4 risposte degli esperti per questa domanda

Gentile Roberta,

non comprendo se ha 15 o 18 anni. Comprendo però che sta soffrendo molto e che ha bisogno di qualcuno che possa ascoltarLa ed intervenire quanto prima. La invito a rivolgersi subito e, se possibile, accompagnata da qualcuno, al medico che La invii alla neuropsichiatria infantile se ha 15 anni, o al centro di salute mentale più vicino se ne ha 18. Lì, troverà sia psichiatri che psicologi-psicoterapeuti che potranno aiutarla. Sta esprimendo con il corpo qualcosa che non riesce ad esprimere verbalmente. Per quanto le amicizie in questo momento siano lontane, non demorda, non è sola, ci sono diverse professionalità che si potranno prendere cura di Lei e a riprendere in mano la propria vita.
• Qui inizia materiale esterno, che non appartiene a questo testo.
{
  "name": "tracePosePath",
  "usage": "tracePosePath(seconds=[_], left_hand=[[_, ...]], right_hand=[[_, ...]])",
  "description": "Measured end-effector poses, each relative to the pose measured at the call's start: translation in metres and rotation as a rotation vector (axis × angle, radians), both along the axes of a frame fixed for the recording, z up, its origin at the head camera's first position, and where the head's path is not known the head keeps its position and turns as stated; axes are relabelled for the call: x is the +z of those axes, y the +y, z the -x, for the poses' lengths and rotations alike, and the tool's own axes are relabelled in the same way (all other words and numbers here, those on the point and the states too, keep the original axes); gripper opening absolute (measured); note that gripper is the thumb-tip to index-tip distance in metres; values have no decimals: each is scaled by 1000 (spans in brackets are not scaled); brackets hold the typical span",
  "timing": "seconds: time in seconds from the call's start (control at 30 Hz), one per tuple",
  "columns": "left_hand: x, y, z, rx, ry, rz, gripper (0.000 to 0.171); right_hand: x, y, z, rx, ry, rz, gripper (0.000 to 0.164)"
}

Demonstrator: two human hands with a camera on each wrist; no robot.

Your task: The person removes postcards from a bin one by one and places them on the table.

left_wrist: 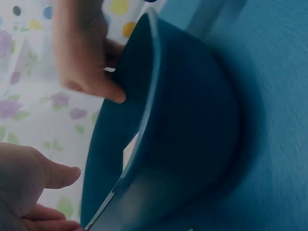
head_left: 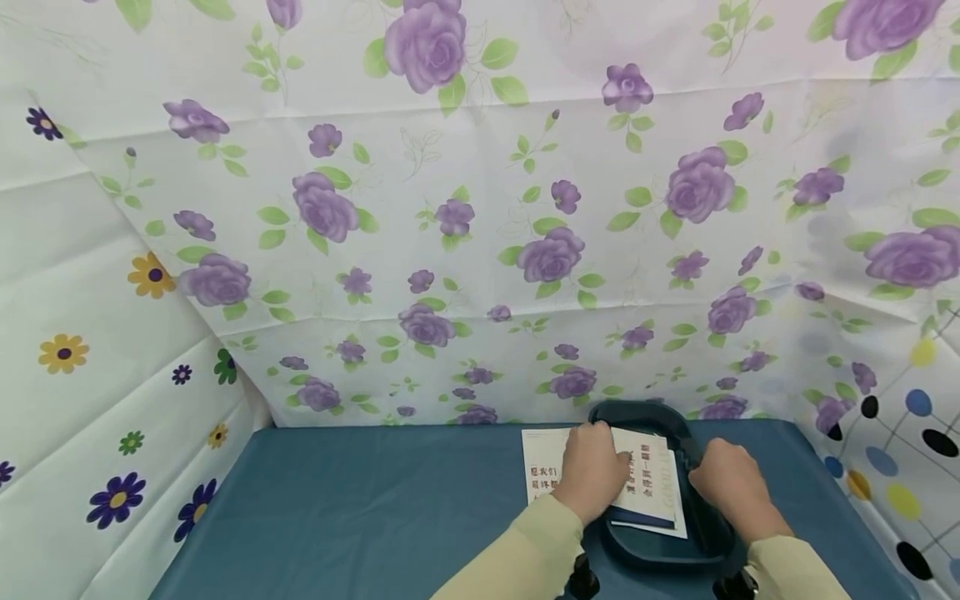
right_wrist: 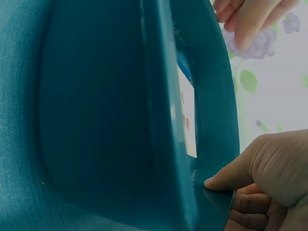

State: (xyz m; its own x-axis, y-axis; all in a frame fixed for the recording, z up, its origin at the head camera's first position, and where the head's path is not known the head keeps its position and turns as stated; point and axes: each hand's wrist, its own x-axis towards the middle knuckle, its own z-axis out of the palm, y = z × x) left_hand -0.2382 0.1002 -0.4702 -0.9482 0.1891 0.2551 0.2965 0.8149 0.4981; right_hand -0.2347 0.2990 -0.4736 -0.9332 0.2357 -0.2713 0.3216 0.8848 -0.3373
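A dark teal plastic bin stands on the table, with printed cards inside it. Another pale printed card shows just left of the bin. My right hand grips the bin's right wall; in the right wrist view its thumb presses the inner face and the other fingers lie outside. My left hand is over the bin's left rim and partly covers the cards. In the left wrist view this left hand has its thumb and fingers apart, fingertips close to the rim; no held object shows.
The blue-covered table stretches out to the left. White cloth with purple roses hangs behind it. A daisy-print cloth closes the left side, and a dotted cloth the right, near my right hand.
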Motion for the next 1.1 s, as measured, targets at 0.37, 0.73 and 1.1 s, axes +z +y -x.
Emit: tracePosePath(seconds=[0.37, 0.73, 1.1], left_hand=[[-14, 34, -5, -77, -17, 204, 33], [-30, 46, 2, -103, -39, 440, 33], [-39, 57, 5, -44, -138, 592, 59]], right_hand=[[0, 3, 0, 27, 17, -11, 20], [1, 1, -4, 24, 40, 8, 20], [3, 1, -4, 30, 42, 3, 22]])
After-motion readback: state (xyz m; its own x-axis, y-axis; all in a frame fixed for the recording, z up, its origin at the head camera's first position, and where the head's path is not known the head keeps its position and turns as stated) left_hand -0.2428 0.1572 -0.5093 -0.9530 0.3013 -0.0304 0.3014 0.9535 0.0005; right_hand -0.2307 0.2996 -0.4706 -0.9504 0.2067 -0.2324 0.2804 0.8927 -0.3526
Inoltre la Sua migliore amica potrebbe avere di sentirla anche se è geograficamente distante?

Le auguro ogni bene e rimango a disposizione tramite il modulo contatti.

drssa Chiara Lecca

Roberta hai 15 anni e tra qualche anno avrai una prospettiva totalmente diversa verso situazioni che ora ti sembrano insopportabili... La condizione che descrivi non può ricevere sufficiente risposta in questa forma qua della risposta in rete per cui ti suggerisco di chiedere aiuto al tuo medico di base oppure di rivolgerti a qualche collega psicoterapeuta della tua zona per evitare di cronicizzarsi sul pessimismo

Ciao Roberta, mi dispiace molto per la tua sofferenza. In adolescenza è facile vivere periodi veramente bui, ma anche se ora non ti sembra plausibile, si può ritrovare la serenità col tempo e con l'aiuto di cui hai bisogno. Hai mai parlato con i tuoi genitori di poter chiedere aiuto a una terapeuta? Potresti tentare di parlare loro di questo. Forse anche ai tuoi familiari serve una mano per capirti e aiutarti. E' un tentativo da fare. Continuare a farti del male è solo controproducente.  Provate a cercare un centro nella tua zona dove ci siano esperti in adolescenza, magari anche alla neuropsichiatria infantile del tuo territorio.

Buona ricerca e molti auguri per il tuo percorso

Buonasera Roberta,

sta attraversando un periodo buio. La solitudine rende le cose più buie e difficili di quanto si creda. La sua età è molto delicata, l'adolescenza è, diceva Victor Hugo, " la più difficile delle transizioni", ho scritto qualcosa a proposito, se le va, vada a leggerlo sul mio sito veronicarinaldo.com. Nel buio, ha una passione, qualcosa che le piace molto? Qual è l' aggancio a cui può tenersi quando si sente giù?

Dirle che parlarne l'aiuterebbe lei lo sa già, forse per questo ha scritto qui.